Apart from the pictures, every line below needs to be reproduced verbatim.

========================================================================

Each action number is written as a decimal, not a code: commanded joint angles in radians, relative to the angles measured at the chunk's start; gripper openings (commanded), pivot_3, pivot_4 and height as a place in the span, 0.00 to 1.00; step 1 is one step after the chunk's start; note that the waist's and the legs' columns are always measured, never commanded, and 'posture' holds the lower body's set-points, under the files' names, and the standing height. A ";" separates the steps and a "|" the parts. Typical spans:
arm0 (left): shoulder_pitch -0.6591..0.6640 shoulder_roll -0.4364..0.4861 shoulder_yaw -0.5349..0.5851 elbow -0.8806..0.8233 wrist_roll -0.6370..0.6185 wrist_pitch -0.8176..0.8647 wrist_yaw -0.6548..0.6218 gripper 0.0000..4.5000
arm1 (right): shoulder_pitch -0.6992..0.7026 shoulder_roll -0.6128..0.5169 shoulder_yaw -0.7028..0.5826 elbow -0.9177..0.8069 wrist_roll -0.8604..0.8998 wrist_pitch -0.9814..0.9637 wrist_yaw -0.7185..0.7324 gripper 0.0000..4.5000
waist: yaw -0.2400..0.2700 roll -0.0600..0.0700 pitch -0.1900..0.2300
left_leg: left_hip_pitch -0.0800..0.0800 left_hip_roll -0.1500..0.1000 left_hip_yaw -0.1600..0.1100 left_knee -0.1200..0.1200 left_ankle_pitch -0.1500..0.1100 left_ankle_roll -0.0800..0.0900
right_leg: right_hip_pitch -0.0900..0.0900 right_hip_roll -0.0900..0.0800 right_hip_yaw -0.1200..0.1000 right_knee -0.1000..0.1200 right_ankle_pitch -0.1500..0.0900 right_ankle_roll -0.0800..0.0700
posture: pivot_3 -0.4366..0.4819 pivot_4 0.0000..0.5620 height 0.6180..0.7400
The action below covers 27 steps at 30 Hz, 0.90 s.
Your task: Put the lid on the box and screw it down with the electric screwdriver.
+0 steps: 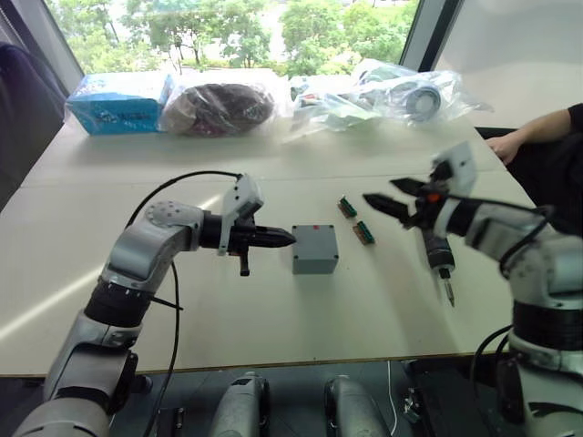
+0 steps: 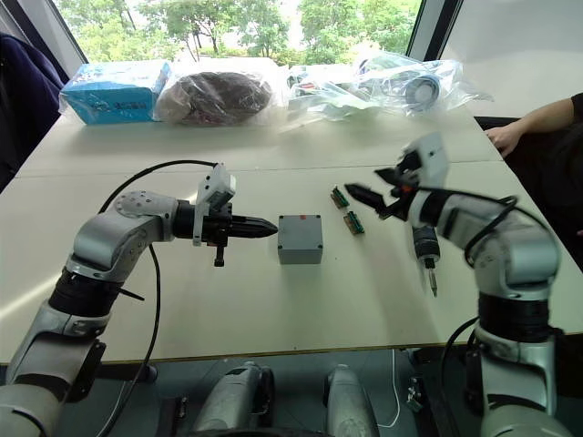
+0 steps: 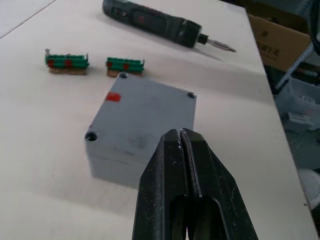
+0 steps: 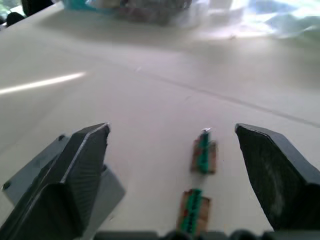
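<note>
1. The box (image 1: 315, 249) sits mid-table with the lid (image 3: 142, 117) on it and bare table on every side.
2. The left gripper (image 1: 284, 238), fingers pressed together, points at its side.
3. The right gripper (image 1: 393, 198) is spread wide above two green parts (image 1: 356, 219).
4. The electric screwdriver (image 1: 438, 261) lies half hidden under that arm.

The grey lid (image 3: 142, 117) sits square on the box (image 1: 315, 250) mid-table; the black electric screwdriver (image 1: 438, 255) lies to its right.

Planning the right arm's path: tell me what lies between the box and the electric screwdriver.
Two small green parts lie on the table between the box and the electric screwdriver, as the left eye view shows.
</note>
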 commanded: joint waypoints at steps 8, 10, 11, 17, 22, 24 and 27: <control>-0.052 -0.019 -0.085 -0.081 0.006 -0.095 -0.082 0.00 | -0.224 -0.390 0.295 0.352 0.002 0.468 0.101 1.00 | -0.007 0.000 0.000 | 0.000 0.000 0.002 0.000 0.000 0.001 | -0.001 -0.001 0.001 -0.001 -0.001 -0.002 | 0.48 0.27 1.00; -0.046 -0.023 -0.090 -0.090 0.008 -0.097 -0.076 0.00 | -0.260 -0.406 0.363 0.424 -0.011 0.449 0.146 1.00 | -0.010 0.000 0.000 | 0.000 0.000 0.002 0.000 -0.001 0.001 | -0.001 -0.001 0.001 -0.001 -0.001 -0.001 | 0.48 0.27 1.00; -0.040 -0.025 -0.090 -0.097 0.006 -0.096 -0.074 0.00 | -0.280 -0.409 0.399 0.464 -0.022 0.433 0.170 1.00 | -0.010 0.000 0.000 | 0.000 0.000 0.003 0.000 -0.001 0.001 | -0.001 -0.001 0.001 -0.001 0.000 0.000 | 0.48 0.27 1.00; -0.008 -0.027 -0.090 -0.139 -0.005 -0.082 -0.041 0.00 | -0.368 -0.394 0.583 0.626 -0.101 0.339 0.282 1.00 | -0.008 0.000 0.000 | 0.000 0.000 0.004 0.000 -0.001 0.001 | -0.002 -0.001 0.002 -0.001 0.000 0.000 | 0.48 0.27 1.00; 0.016 -0.028 -0.077 -0.158 -0.012 -0.062 -0.002 0.00 | -0.416 -0.348 0.723 0.750 -0.205 0.224 0.369 1.00 | -0.007 0.001 0.000 | -0.001 0.000 0.004 0.001 -0.001 0.001 | -0.002 -0.001 0.002 -0.001 0.000 0.000 | 0.48 0.27 1.00; 0.023 -0.028 -0.073 -0.166 -0.015 -0.055 0.013 0.00 | -0.434 -0.319 0.765 0.821 -0.259 0.169 0.395 1.00 | -0.007 0.001 0.000 | -0.001 -0.001 0.004 0.001 -0.001 0.001 | -0.002 -0.001 0.002 -0.001 0.000 0.000 | 0.48 0.27 1.00; 0.030 -0.028 -0.068 -0.175 -0.020 -0.046 0.029 0.00 | -0.458 -0.286 0.802 0.895 -0.319 0.117 0.436 1.00 | -0.007 0.000 0.000 | -0.001 -0.001 0.004 0.001 -0.001 0.001 | -0.002 -0.001 0.002 -0.001 0.000 0.000 | 0.48 0.27 1.00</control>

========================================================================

» **Answer for this exercise**:
Each action number is written as a decimal, not a code: commanded joint angles in radians, relative to the angles measured at the chunk's start; gripper openings (commanded), pivot_3, pivot_4 and height as a place in the span, 0.00 to 1.00; step 1 is one step after the chunk's start; note that the waist's and the legs' columns are always measured, never commanded, and 'posture' holds the lower body's set-points, under the files' names, and the standing height. A ";" separates the steps and a "|" the parts. Typical spans:
arm0 (left): shoulder_pitch -0.6591..0.6640 shoulder_roll -0.4364..0.4861 shoulder_yaw -0.5349..0.5851 elbow -0.8806..0.8233 wrist_roll -0.6370..0.6185 wrist_pitch -0.8176..0.8647 wrist_yaw -0.6548..0.6218 gripper 0.0000..4.5000
arm1 (right): shoulder_pitch -0.6992..0.7026 shoulder_roll -0.6128..0.5169 shoulder_yaw -0.7028..0.5826 elbow -0.9177..0.8069 wrist_roll -0.8604..0.8998 wrist_pitch -0.9814..0.9637 wrist_yaw -0.7185..0.7324 gripper 0.0000..4.5000
waist: yaw -0.2400..0.2700 roll -0.0600..0.0700 pitch -0.1900..0.2300
left_leg: left_hip_pitch -0.0800..0.0800 left_hip_roll -0.1500..0.1000 left_hip_yaw -0.1600..0.1100 left_knee -0.1200..0.1200 left_ankle_pitch -0.1500..0.1100 left_ankle_roll -0.0800..0.0900
right_leg: right_hip_pitch -0.0900..0.0900 right_hip_roll -0.0900..0.0800 right_hip_yaw -0.1200..0.1000 right_knee -0.1000..0.1200 right_ankle_pitch -0.1500..0.0900 right_ankle_roll -0.0800..0.0700
posture: pivot_3 -0.4366..0.4819 pivot_4 0.0000..0.5620 height 0.6180..0.7400
The action below covers 27 steps at 30 Hz, 0.90 s.
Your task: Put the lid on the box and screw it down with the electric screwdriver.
+0 steps: 
+0 steps: 
+0 steps: 
+0 steps: 
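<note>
1. The box (image 1: 315, 249) sits mid-table with the lid (image 3: 142, 117) on it and bare table on every side.
2. The left gripper (image 1: 284, 238), fingers pressed together, points at its side.
3. The right gripper (image 1: 393, 198) is spread wide above two green parts (image 1: 356, 219).
4. The electric screwdriver (image 1: 438, 261) lies half hidden under that arm.

The grey lid (image 3: 142, 117) sits square on the box (image 1: 315, 250) mid-table; the black electric screwdriver (image 1: 438, 255) lies to its right.

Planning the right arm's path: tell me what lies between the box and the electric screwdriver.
Two small green parts lie on the table between the box and the electric screwdriver, as the left eye view shows.
</note>
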 commanded: joint waypoints at steps 8, 10, 11, 17, 22, 24 and 27: <control>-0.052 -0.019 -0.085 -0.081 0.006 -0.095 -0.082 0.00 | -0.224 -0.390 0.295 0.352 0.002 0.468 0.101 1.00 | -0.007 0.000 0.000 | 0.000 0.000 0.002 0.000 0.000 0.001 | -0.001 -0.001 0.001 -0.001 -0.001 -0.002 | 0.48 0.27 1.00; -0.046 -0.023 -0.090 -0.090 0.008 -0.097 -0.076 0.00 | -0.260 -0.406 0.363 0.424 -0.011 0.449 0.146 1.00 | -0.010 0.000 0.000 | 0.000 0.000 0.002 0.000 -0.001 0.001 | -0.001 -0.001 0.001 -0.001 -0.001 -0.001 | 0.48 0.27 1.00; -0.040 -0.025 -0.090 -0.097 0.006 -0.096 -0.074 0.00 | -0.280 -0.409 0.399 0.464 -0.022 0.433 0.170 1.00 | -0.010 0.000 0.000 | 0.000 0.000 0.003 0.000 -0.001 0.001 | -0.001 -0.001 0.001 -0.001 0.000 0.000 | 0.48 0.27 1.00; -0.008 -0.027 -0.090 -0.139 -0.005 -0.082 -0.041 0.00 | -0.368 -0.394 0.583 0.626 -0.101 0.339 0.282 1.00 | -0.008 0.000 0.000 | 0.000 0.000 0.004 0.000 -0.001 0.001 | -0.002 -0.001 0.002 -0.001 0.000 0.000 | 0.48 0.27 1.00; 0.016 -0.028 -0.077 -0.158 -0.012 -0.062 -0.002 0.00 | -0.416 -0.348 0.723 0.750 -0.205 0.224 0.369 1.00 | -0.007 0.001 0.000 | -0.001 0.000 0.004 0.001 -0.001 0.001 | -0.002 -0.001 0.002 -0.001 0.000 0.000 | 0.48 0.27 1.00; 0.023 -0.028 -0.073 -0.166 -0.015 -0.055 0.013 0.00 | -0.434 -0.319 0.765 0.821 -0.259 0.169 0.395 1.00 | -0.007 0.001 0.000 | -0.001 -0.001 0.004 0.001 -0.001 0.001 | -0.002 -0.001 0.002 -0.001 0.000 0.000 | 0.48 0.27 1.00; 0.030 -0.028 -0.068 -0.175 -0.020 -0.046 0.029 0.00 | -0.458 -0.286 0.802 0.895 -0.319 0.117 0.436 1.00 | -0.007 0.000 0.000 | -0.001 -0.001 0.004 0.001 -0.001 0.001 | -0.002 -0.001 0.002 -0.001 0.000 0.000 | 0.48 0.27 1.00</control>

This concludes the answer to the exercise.